I have also noticed the temp climbing some right after stopping and wind chill goes away when stationary. Never saw it go up 40f though, but I don't have that many opportunities to ride wet here.

I was getting false low readings from wind cooling when putting a sensor externally, like on the axle stub. That far from the windings, I'm really guessing. Good enough for 750 watts though. At 2000 watts, you need to really know actual temps for sure.
 
Heat Soak.


But 94 degrees F?


That's not even warm...I think. 100 is about 40 proper degrees IIRC.


If it gets above 150C you are in trouble. That's 424.53324 bazzillion silly degrees.
 
Make sure that the air is not cooling the thermistor directly.
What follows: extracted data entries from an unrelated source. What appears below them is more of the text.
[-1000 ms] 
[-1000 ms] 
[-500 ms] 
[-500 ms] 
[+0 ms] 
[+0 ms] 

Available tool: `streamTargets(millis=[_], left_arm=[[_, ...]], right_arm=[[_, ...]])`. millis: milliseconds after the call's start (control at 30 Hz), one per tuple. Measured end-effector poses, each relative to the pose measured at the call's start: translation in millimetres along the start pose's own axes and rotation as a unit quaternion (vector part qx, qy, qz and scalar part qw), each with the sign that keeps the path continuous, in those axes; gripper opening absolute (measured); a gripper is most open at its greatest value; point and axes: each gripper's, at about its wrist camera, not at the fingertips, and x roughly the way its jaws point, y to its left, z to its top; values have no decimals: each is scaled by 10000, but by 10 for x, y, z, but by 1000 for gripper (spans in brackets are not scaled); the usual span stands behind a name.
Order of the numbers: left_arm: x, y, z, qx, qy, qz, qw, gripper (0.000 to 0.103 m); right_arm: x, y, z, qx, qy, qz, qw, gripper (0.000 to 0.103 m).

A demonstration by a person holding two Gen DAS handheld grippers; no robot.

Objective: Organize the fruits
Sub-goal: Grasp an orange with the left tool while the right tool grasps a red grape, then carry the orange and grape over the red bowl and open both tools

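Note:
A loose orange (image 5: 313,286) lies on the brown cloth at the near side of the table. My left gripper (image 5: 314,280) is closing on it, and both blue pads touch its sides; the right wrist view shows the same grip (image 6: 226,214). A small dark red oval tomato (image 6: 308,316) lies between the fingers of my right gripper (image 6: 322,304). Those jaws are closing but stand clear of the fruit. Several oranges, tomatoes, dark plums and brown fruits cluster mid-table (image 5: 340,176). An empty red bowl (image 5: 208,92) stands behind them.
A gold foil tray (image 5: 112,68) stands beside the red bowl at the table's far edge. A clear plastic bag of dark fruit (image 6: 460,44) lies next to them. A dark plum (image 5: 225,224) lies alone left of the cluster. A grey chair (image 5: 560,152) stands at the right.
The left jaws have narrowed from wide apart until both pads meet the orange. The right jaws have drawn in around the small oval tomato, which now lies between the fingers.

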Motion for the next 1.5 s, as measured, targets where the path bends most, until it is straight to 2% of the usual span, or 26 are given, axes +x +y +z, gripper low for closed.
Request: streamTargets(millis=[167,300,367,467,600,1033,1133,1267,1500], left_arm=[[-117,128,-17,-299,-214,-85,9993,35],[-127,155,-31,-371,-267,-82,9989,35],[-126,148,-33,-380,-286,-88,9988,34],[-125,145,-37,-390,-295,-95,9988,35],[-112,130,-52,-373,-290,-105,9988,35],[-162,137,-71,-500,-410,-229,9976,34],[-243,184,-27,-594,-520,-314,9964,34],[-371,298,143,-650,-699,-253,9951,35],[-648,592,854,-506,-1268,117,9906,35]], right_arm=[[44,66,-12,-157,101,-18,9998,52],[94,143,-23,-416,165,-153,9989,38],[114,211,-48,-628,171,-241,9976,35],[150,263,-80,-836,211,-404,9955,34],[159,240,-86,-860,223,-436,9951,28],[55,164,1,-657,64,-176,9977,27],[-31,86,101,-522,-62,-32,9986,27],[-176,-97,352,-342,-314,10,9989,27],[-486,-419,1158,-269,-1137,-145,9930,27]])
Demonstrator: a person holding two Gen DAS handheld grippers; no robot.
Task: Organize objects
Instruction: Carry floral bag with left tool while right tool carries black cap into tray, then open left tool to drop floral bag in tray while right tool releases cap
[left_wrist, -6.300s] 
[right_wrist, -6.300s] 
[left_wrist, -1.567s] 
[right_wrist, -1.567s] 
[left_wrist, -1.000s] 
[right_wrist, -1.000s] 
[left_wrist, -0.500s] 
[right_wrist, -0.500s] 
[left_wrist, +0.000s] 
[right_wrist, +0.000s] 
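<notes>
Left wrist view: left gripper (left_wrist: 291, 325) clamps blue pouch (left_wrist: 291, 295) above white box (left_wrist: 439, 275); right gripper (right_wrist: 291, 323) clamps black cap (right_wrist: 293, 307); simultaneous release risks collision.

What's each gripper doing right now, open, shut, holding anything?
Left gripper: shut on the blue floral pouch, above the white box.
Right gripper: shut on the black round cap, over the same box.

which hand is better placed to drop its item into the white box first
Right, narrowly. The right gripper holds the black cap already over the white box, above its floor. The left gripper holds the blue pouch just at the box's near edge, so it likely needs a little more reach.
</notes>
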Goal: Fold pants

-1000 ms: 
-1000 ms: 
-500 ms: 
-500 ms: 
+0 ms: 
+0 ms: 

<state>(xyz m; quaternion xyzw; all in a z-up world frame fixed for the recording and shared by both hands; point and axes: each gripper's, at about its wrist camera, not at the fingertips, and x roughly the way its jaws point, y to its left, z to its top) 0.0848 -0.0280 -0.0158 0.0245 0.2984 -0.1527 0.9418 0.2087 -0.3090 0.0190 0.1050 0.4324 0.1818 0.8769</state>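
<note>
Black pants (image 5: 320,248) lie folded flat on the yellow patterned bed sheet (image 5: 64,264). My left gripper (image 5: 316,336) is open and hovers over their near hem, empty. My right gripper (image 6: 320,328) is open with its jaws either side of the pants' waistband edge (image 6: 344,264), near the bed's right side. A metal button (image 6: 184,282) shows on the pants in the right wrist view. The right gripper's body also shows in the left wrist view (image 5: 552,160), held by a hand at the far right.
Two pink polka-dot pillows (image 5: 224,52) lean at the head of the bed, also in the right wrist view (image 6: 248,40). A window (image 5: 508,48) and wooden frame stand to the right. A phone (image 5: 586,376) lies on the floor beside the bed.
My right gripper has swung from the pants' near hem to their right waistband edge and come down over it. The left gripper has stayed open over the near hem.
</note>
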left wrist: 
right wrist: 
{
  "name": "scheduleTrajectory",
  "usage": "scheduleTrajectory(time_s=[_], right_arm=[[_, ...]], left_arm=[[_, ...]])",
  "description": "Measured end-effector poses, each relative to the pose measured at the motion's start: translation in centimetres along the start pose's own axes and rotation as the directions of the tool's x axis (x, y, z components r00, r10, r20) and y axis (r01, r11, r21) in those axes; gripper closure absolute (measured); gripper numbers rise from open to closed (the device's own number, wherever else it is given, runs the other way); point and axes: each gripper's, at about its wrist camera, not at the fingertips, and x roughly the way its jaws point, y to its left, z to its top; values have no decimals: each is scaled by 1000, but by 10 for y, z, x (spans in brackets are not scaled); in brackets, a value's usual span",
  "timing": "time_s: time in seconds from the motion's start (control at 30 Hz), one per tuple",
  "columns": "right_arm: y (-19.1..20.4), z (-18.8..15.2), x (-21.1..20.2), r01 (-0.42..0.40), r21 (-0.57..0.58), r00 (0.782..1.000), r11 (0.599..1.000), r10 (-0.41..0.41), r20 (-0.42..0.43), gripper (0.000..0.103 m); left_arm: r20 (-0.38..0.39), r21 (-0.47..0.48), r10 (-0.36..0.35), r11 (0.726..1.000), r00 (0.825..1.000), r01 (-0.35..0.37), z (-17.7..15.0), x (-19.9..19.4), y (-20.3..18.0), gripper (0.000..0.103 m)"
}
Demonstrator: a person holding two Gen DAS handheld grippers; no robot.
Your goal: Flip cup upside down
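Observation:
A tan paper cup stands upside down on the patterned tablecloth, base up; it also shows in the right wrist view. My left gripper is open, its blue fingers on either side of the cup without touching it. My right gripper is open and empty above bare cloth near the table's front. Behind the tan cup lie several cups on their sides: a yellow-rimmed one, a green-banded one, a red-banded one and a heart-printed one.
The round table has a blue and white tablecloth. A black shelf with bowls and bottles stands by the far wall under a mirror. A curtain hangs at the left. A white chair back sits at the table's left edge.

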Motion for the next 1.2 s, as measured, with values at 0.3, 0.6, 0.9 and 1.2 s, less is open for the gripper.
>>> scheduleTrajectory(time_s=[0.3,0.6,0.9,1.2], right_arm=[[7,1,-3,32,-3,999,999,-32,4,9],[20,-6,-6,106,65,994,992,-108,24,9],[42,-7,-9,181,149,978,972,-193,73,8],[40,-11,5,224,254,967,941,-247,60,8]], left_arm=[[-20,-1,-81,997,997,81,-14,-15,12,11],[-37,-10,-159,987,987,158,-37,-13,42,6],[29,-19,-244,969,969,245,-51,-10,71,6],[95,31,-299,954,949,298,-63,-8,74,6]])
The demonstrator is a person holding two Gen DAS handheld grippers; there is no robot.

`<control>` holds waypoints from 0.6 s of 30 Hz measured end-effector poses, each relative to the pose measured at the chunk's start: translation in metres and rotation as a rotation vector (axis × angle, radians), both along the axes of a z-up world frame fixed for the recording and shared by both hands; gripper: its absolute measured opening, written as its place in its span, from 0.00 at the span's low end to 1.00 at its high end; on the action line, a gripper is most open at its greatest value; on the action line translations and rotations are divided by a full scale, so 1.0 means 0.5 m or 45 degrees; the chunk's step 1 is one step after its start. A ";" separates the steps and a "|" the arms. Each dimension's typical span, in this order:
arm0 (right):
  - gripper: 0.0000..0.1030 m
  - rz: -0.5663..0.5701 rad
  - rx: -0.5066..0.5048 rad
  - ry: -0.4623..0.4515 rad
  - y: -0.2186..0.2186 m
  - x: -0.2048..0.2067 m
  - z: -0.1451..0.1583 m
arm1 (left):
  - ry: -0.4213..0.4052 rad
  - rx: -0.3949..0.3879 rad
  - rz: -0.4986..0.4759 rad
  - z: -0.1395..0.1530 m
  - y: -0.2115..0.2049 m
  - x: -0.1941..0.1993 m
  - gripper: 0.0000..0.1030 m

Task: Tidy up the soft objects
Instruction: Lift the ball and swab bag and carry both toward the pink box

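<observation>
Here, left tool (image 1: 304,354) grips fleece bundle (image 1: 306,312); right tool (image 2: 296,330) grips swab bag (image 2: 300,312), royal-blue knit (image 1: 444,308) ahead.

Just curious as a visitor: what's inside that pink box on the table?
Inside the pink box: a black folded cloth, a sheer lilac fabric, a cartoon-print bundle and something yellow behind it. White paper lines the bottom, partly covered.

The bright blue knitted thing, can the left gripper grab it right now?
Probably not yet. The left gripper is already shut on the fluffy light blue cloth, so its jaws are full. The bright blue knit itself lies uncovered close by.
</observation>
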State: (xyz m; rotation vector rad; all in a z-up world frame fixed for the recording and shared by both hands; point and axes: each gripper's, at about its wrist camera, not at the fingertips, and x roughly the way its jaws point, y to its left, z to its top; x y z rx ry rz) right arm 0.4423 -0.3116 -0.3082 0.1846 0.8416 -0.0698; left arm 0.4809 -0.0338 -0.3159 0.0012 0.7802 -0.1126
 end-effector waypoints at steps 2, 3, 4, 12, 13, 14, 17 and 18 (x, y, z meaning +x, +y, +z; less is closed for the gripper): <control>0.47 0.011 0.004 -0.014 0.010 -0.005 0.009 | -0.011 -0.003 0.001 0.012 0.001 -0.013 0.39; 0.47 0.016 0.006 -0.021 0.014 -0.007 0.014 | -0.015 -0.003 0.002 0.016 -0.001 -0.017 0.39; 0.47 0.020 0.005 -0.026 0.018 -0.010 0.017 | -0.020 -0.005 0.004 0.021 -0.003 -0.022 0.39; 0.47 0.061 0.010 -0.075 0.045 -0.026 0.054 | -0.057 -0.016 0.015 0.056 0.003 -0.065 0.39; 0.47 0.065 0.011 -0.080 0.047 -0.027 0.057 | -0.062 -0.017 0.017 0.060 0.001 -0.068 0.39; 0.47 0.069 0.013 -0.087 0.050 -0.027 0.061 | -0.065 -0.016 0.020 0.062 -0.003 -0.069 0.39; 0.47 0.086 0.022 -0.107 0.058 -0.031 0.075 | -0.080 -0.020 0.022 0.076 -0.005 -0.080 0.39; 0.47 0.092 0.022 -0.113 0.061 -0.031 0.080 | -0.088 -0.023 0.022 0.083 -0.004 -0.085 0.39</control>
This can give you low false readings when there is a lot of air going in.
You need to insulate the sensor from the air so it is measuring the core temperature only.
 
Yeah, it could have had air cool enough that day to have the same effect as my sensors on the axle, exterior mounted.
 
For a more accurate reading of your stator temp, I think the place to measure would be in between the metal plates that support the stator on the axle, and use a metalized epoxy to glue it directly to the backing iron of the windings. Then you're measuring out of the cooling air flow with a good direct connection to the metal of the stator. That should give you idea of the core temp of the stator in continuous use. Keep in mind that there will still be a time lag for short term peaks climbing hills.

As Mark said, 94°F isn't even warm, so if that's the temp it drifts to when you stop, then you have nothing to worry about. 10-15° above ambient before ventilating sounds awfully low to worry about exposing the motor to the elements with ventilation. I've only just started worrying about cooling due to higher power I'm running, but that's because my motors started getting too hot to keep my hand on more than a 2-3 seconds after a hill.

John
 
At 53 F and raining, I'm suprised he saw 94F. But I bet pulling 2400 watts on a nice 90f summer afternoon, he's gonna have to watch the temps.

At lame 1000 watts, I don't even monitor temps untill it gets above 80F. Unless I'm climbing pikes peak or something.